**Exercise prompt**
The reply should be an exact repeat of the listing, with no pictures in it.

**Material provided**
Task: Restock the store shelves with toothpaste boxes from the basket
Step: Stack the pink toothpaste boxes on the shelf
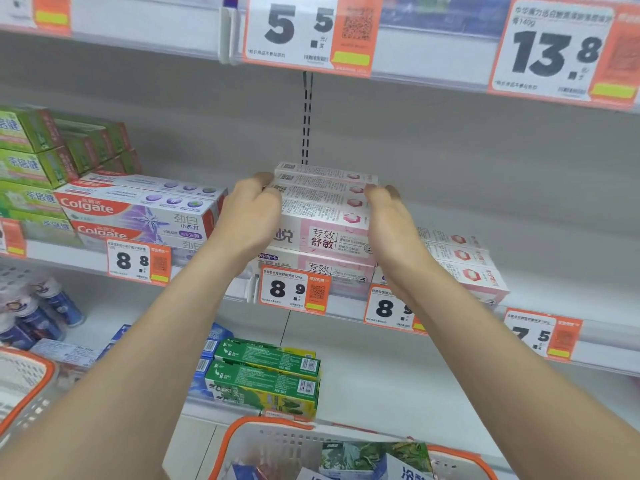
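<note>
— While both hands are up at the middle shelf (561,265), what do they hold?
— Noted: the left hand (247,216) curls round the left end of the pink boxes (322,209), and the right hand (388,220) clasps their right end. That row is squeezed between them and rests on a lower pink row on the shelf.
— Writing?
— The front reads "专效舒敏"; the brand is half covered by the left hand. An 8.9 tag (292,289) sits on the edge below.
— Neighbours?
— To the left are Colgate boxes (138,209), stacked, marked "劲白 小苏打", over an 8.8 tag (136,261). At far left are green boxes (31,150), their writing blurred. Just to the right are hexagon boxes (464,258), white with red marks, lettering too small to read. Further right is a 7.5 tag (540,336).
— Top rail (138,32)?
— It carries a 5.5 tag (298,29) and a 13.8 tag (554,53), the latter also reading "140g".
— Containers?
— The basket (277,441), near, is white with an orange rim and holds leaf-printed and blue-and-white boxes, text cut off. A second basket (20,379) is near left; I cannot tell its contents. Barcode boxes (266,375), green and yellow, are stacked on the lower shelf (381,375).
</note>
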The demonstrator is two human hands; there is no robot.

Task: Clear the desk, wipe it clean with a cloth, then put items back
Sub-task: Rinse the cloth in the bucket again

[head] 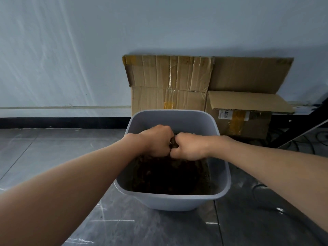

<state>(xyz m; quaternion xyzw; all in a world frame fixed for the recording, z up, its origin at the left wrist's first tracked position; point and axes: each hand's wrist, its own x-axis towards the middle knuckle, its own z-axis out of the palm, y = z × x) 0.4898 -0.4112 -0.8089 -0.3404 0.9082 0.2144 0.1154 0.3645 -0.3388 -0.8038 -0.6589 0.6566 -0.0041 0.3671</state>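
Note:
A dark brown cloth [170, 173] hangs inside a grey plastic bin [177, 201] that stands on the floor. My left hand [156, 141] and my right hand [190, 148] are side by side over the bin's opening, fists close together, both gripping the bunched top of the cloth. A small twist of the cloth shows between the two fists. The rest of the cloth drapes down into the bin below my hands. The bin's bottom is hidden by the cloth.
Flattened cardboard boxes [170, 82] lean against the white wall behind the bin, with a smaller labelled box [245, 119] at the right. Dark cables [301, 142] lie on the grey tiled floor [44, 153] at the right, beside a dark desk frame.

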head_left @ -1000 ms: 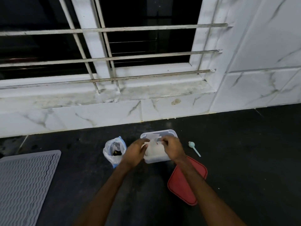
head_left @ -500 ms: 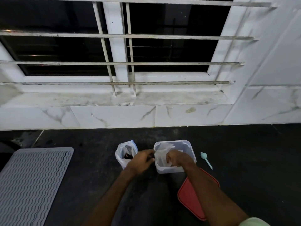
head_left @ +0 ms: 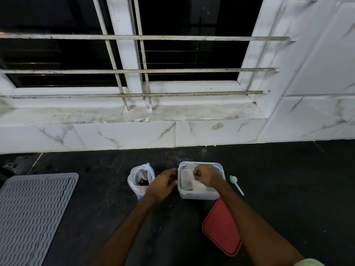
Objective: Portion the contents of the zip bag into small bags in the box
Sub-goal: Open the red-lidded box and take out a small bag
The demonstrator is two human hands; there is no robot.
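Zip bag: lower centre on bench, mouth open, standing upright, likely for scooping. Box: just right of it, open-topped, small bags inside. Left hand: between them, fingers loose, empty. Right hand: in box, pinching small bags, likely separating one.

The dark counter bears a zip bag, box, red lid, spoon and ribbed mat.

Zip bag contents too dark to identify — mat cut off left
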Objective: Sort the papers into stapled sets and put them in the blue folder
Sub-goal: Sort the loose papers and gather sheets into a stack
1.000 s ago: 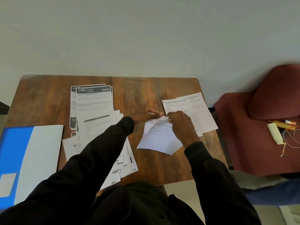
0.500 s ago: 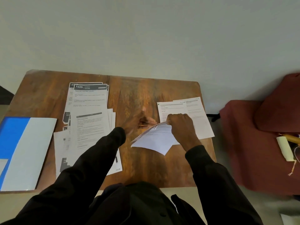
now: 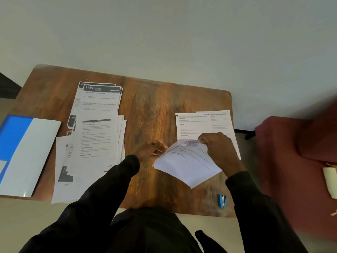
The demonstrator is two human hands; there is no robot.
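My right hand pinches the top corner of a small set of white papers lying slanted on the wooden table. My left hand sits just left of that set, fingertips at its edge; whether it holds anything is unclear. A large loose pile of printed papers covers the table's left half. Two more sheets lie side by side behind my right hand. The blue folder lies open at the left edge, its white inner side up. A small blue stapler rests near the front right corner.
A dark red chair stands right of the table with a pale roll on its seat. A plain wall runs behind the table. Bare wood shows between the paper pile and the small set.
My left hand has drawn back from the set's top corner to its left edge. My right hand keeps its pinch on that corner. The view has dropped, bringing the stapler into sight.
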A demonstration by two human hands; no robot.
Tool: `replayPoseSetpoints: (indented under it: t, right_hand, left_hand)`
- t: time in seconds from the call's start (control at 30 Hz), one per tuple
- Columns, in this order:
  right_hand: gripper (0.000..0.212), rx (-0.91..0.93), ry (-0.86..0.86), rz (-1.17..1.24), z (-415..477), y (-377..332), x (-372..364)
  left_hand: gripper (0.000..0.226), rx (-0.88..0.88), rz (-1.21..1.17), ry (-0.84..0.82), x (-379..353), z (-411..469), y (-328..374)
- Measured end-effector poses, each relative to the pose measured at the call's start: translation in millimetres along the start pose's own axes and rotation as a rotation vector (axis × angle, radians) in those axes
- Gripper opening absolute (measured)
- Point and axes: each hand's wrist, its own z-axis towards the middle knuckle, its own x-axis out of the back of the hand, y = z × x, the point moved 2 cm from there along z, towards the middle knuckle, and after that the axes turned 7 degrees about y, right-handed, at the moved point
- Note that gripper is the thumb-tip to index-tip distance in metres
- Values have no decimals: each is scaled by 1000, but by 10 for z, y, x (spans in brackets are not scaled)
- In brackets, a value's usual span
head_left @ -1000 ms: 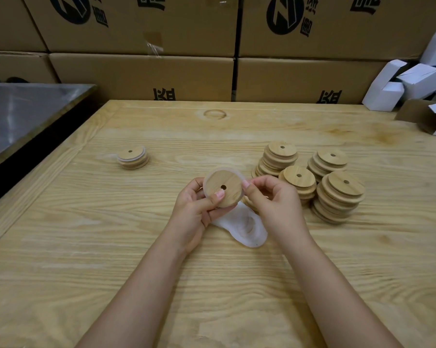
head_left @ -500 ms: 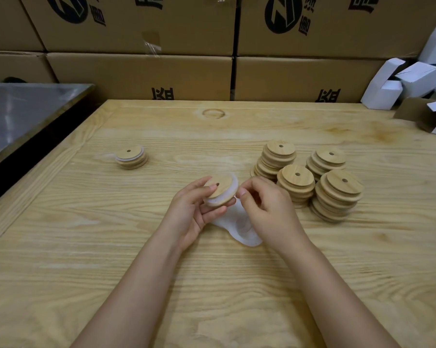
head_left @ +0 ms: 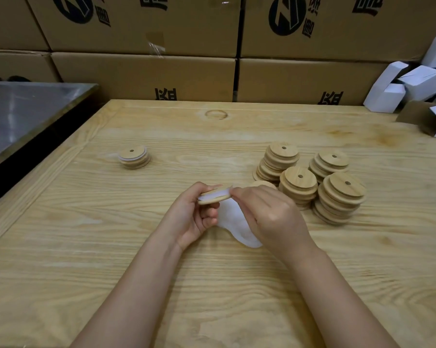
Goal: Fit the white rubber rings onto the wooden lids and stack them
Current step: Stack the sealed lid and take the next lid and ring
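- Where the tabletop (head_left: 106, 259) ends at 12 o'clock, brown cardboard boxes (head_left: 141, 76) are piled up like a wall. Little white boxes (head_left: 400, 89) lie at 1 o'clock and a shiny metal top (head_left: 23, 111) sits at 10 o'clock.
- Four stacks of lids (head_left: 298, 184) stand close together at 2 o'clock from the hands. A small stack (head_left: 134, 156) with white showing between its lids sits alone at 10 o'clock.
- A soft pile of white rings (head_left: 233, 224) lies on the tabletop under the hands. The right hand (head_left: 269, 214) hides part of it.
- The wooden lid (head_left: 215, 197) is up in the air between both hands, just above that pile.
- The lid is seen almost from its edge, with its flat faces up and down. Its wide way runs from about 8 o'clock to 2 o'clock, and the right end is a bit higher.
- The left hand (head_left: 194, 217) has its fingers curled round the lid and grips it.
- The right hand pinches the white ring (head_left: 211, 195) at the lid's right edge.
- The lid is round, thin and light brown. The ring is a white band along its edge.
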Motion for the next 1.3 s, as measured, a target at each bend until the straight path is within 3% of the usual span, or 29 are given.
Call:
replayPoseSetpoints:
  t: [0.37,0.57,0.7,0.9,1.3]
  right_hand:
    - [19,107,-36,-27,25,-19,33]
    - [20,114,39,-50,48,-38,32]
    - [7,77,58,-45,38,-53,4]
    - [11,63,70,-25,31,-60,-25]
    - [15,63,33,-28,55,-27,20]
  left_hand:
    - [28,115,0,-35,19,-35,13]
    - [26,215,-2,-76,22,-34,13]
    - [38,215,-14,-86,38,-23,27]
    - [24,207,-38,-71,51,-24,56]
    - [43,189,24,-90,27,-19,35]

**Task response**
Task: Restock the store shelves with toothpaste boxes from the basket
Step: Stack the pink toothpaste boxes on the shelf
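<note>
— While both hands are up at the middle shelf (561,265), what do they hold?
— Noted: the left hand (247,216) curls round the left end of the pink boxes (322,209), and the right hand (388,220) clasps their right end. That row is squeezed between them and rests on a lower pink row on the shelf.
— Writing?
— The front reads "专效舒敏"; the brand is half covered by the left hand. An 8.9 tag (292,289) sits on the edge below.
— Neighbours?
— To the left are Colgate boxes (138,209), stacked, marked "劲白 小苏打", over an 8.8 tag (136,261). At far left are green boxes (31,150), their writing blurred. Just to the right are hexagon boxes (464,258), white with red marks, lettering too small to read. Further right is a 7.5 tag (540,336).
— Top rail (138,32)?
— It carries a 5.5 tag (298,29) and a 13.8 tag (554,53), the latter also reading "140g".
— Containers?
— The basket (277,441), near, is white with an orange rim and holds leaf-printed and blue-and-white boxes, text cut off. A second basket (20,379) is near left; I cannot tell its contents. Barcode boxes (266,375), green and yellow, are stacked on the lower shelf (381,375).
</note>
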The demonstrator is two human hands; there is no robot.

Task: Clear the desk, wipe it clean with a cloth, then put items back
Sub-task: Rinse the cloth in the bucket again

[head] 

<state>(xyz m; quaternion xyzw; all in a world frame fixed for the recording, z up, its origin at the left wrist's first tracked position; point and axes: each hand's wrist, its own x-axis towards the middle knuckle, its own z-axis out of the palm, y = z × x) 0.4898 -0.4112 -0.8089 -0.3404 0.9082 0.2144 0.1154 0.3645 -0.3388 -0.8038 -0.6589 0.6566 -0.0041 0.3671</state>
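Note:
A dark brown cloth [170, 173] hangs inside a grey plastic bin [177, 201] that stands on the floor. My left hand [156, 141] and my right hand [190, 148] are side by side over the bin's opening, fists close together, both gripping the bunched top of the cloth. A small twist of the cloth shows between the two fists. The rest of the cloth drapes down into the bin below my hands. The bin's bottom is hidden by the cloth.
Flattened cardboard boxes [170, 82] lean against the white wall behind the bin, with a smaller labelled box [245, 119] at the right. Dark cables [301, 142] lie on the grey tiled floor [44, 153] at the right, beside a dark desk frame.
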
head_left @ -1000 ms: 
head_left @ -500 ms: 
head_left @ +0 ms: 
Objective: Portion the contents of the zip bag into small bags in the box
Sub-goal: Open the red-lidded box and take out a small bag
The demonstrator is two human hands; there is no robot.
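Zip bag: lower centre on bench, mouth open, standing upright, likely for scooping. Box: just right of it, open-topped, small bags inside. Left hand: between them, fingers loose, empty. Right hand: in box, pinching small bags, likely separating one.

The dark counter bears a zip bag, box, red lid, spoon and ribbed mat.

Zip bag contents too dark to identify — mat cut off left
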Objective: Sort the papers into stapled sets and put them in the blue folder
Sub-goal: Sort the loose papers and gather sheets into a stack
1.000 s ago: 
0.500 s ago: 
now: 
The demonstrator is two human hands; there is no robot.
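My right hand pinches the top corner of a small set of white papers lying slanted on the wooden table. My left hand sits just left of that set, fingertips at its edge; whether it holds anything is unclear. A large loose pile of printed papers covers the table's left half. Two more sheets lie side by side behind my right hand. The blue folder lies open at the left edge, its white inner side up. A small blue stapler rests near the front right corner.
A dark red chair stands right of the table with a pale roll on its seat. A plain wall runs behind the table. Bare wood shows between the paper pile and the small set.
My left hand has drawn back from the set's top corner to its left edge. My right hand keeps its pinch on that corner. The view has dropped, bringing the stapler into sight.
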A demonstration by two human hands; no robot.
Tool: `replayPoseSetpoints: (indented under it: t, right_hand, left_hand)`
- t: time in seconds from the call's start (control at 30 Hz), one per tuple
- Columns, in this order:
  right_hand: gripper (0.000..0.212), rx (-0.91..0.93), ry (-0.86..0.86), rz (-1.17..1.24), z (-415..477), y (-377..332), x (-372..364)
  left_hand: gripper (0.000..0.226), rx (-0.88..0.88), rz (-1.21..1.17), ry (-0.84..0.82), x (-379..353), z (-411..469), y (-328..374)
- Measured end-effector poses, each relative to the pose measured at the call's start: translation in millimetres along the start pose's own axes and rotation as a rotation vector (axis × angle, radians) in those axes
- Gripper opening absolute (measured)
- Point and axes: each hand's wrist, its own z-axis towards the middle knuckle, its own x-axis out of the back of the hand, y = z × x, the point moved 2 cm from there along z, towards the middle knuckle, and after that the axes turned 7 degrees about y, right-handed, at the moved point
- Note that gripper is the thumb-tip to index-tip distance in metres
- Values have no decimals: each is scaled by 1000, but by 10 for z, y, x (spans in brackets are not scaled)
- In brackets, a value's usual span
head_left @ -1000 ms: 
head_left @ -500 ms: 
head_left @ +0 ms: 
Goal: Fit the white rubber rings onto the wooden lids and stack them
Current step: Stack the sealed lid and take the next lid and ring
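- Where the tabletop (head_left: 106, 259) ends at 12 o'clock, brown cardboard boxes (head_left: 141, 76) are piled up like a wall. Little white boxes (head_left: 400, 89) lie at 1 o'clock and a shiny metal top (head_left: 23, 111) sits at 10 o'clock.
- Four stacks of lids (head_left: 298, 184) stand close together at 2 o'clock from the hands. A small stack (head_left: 134, 156) with white showing between its lids sits alone at 10 o'clock.
- A soft pile of white rings (head_left: 233, 224) lies on the tabletop under the hands. The right hand (head_left: 269, 214) hides part of it.
- The wooden lid (head_left: 215, 197) is up in the air between both hands, just above that pile.
- The lid is seen almost from its edge, with its flat faces up and down. Its wide way runs from about 8 o'clock to 2 o'clock, and the right end is a bit higher.
- The left hand (head_left: 194, 217) has its fingers curled round the lid and grips it.
- The right hand pinches the white ring (head_left: 211, 195) at the lid's right edge.
- The lid is round, thin and light brown. The ring is a white band along its edge.
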Motion for the next 1.3 s, as measured, a target at each bend until the straight path is within 3% of the usual span, or 29 are given.
Call:
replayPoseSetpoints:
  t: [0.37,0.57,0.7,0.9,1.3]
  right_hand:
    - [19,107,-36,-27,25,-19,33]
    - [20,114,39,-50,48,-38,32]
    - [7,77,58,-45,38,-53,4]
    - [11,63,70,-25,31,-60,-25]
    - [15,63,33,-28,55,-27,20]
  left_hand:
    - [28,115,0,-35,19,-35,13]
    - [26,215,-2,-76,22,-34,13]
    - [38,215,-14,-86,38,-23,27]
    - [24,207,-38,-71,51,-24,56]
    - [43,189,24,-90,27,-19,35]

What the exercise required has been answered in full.